**TRY IT**
Find every line of the listing below where "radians" appears, and copy it.

**STORED DATA**

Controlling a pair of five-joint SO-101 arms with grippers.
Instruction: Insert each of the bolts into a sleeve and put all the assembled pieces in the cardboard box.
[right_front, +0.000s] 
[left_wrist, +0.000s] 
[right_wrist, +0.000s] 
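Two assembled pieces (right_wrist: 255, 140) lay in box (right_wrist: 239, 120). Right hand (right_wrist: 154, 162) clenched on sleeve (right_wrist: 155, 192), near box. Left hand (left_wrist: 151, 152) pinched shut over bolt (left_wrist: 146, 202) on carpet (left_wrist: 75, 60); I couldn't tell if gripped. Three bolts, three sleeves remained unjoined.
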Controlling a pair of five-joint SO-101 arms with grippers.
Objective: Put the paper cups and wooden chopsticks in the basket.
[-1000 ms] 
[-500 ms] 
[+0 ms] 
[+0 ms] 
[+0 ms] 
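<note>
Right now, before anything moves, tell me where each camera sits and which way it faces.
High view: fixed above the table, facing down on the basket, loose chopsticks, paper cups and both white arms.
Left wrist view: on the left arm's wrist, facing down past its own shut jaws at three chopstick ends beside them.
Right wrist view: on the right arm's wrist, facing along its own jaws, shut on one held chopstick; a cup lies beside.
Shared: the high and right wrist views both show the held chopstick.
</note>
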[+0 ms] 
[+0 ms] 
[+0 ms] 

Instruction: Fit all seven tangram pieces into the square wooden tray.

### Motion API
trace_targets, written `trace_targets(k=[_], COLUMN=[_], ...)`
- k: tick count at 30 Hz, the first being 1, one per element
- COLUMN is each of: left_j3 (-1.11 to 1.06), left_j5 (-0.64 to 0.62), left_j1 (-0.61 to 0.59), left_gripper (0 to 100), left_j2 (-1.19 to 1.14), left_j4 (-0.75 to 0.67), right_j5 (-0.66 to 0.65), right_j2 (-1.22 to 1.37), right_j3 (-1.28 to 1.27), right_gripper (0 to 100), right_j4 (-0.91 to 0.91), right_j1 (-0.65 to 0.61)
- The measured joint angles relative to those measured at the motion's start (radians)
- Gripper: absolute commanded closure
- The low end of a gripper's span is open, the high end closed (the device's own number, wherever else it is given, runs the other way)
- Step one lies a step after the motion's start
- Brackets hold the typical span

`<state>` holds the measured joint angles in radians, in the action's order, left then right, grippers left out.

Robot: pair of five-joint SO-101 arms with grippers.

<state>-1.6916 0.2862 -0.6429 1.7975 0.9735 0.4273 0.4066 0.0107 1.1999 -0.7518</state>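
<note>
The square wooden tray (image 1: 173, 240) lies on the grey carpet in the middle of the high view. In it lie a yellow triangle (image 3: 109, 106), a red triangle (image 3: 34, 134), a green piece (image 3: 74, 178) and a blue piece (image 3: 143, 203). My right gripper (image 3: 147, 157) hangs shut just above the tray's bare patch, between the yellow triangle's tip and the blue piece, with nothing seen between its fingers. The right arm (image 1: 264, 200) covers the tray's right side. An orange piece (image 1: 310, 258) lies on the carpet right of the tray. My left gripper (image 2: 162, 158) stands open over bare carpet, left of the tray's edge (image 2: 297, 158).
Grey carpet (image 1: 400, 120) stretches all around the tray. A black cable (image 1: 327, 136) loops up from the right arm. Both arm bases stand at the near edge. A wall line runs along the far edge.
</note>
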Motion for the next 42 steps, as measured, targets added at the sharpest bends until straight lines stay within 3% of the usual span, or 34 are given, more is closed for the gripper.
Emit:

**ANSWER AREA**
- The measured joint angles relative to those measured at the motion's start (radians)
`<state>` holds the measured joint angles in radians, in the action's order, left then right, grippers left out.

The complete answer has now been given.